Lucas asked Cruz, as they walked toward the house, “Can I ask him one question?”
“Okay with me, if it’s okay with him.”
Del was standing over Brett, and Lucas came up and asked, “You give him his rights?” He could hear a girl child crying from up in the house.
“Yeah, the SWAT guy did.”
Lucas squatted next to the doper: “I got one question for you, about who might’ve told the cops that you were the shooter. The guy who ratted you out. It’s gotta be somebody about fifty years old. Fat. Black hair, big black beard. Know anybody like that?”
Brett shook his head in exasperation: “Man, I’m a biker. Everybody’s heavy and fat and got a black beard.”
Lucas stood up and shook his head at Del. “He’s . . . ah, fuck it.”
Del asked Brett, “You got any kind of bullet hole in you?”

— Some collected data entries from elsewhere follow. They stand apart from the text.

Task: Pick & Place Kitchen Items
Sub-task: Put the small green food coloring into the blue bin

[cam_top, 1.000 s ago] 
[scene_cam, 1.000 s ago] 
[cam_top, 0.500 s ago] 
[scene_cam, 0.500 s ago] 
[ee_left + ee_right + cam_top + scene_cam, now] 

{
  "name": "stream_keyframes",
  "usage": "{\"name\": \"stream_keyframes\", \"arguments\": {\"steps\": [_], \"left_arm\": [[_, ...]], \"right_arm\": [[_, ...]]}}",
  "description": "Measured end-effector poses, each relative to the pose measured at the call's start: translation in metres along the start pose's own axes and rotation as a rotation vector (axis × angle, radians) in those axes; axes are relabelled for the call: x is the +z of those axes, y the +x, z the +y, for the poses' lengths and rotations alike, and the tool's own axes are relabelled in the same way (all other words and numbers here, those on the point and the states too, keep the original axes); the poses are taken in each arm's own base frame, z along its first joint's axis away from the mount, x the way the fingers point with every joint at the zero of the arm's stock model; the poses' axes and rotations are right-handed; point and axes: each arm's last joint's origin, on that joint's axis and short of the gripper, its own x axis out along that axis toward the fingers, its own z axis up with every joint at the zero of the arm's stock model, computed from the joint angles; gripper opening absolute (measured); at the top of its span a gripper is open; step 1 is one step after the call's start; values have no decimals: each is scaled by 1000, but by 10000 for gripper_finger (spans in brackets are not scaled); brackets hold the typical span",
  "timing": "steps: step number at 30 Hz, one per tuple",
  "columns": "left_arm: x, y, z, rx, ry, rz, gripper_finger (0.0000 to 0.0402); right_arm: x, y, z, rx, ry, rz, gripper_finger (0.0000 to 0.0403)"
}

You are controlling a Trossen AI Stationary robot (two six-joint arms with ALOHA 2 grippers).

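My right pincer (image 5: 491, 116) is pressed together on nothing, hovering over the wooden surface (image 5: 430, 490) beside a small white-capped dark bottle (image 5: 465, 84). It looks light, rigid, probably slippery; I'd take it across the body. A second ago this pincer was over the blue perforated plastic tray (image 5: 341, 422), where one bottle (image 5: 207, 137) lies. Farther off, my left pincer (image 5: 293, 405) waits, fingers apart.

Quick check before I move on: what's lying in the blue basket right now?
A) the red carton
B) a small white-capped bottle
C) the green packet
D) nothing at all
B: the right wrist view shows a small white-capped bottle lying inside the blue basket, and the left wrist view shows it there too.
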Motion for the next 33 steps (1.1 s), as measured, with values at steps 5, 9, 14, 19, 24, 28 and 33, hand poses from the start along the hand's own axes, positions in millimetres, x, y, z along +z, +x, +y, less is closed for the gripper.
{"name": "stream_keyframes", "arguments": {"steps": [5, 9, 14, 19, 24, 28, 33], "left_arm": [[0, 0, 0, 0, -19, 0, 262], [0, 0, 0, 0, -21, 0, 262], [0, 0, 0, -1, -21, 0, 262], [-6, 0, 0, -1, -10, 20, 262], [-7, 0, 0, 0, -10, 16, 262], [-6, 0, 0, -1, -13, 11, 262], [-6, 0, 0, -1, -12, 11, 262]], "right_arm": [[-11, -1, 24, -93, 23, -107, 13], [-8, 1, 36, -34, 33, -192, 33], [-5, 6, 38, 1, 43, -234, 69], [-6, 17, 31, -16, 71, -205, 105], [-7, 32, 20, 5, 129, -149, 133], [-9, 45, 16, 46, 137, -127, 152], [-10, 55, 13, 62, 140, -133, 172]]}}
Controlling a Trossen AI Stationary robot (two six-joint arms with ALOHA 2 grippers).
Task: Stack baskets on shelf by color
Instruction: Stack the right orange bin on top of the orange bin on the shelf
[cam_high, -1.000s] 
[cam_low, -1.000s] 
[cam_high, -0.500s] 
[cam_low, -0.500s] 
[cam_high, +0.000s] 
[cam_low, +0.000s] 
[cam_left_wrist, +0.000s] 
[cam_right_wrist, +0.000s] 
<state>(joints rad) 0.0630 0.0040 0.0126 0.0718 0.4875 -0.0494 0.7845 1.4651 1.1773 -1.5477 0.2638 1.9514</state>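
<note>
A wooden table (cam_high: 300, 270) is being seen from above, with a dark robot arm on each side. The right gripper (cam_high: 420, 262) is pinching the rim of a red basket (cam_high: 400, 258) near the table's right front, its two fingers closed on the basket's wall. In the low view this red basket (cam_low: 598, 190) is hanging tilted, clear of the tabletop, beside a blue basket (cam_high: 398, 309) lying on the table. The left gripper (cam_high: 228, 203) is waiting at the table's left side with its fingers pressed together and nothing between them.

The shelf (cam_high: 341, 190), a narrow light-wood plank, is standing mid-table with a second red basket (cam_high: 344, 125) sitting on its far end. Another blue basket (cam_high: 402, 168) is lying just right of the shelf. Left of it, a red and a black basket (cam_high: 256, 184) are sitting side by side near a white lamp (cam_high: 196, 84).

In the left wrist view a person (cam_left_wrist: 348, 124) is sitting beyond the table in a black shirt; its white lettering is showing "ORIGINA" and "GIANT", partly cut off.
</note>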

“No, man, I never been shot.”
“They’re gonna look at you downtown.”
“Man, I keep telling you, I haven’t been shot,” Brett said. “They can take all the DNA they want, I’ll jack off in a bottle, whatever they need.”
A SWAT guy came out carrying the girl. She was maybe five, and still crying, and her mother came out behind her, and she was crying.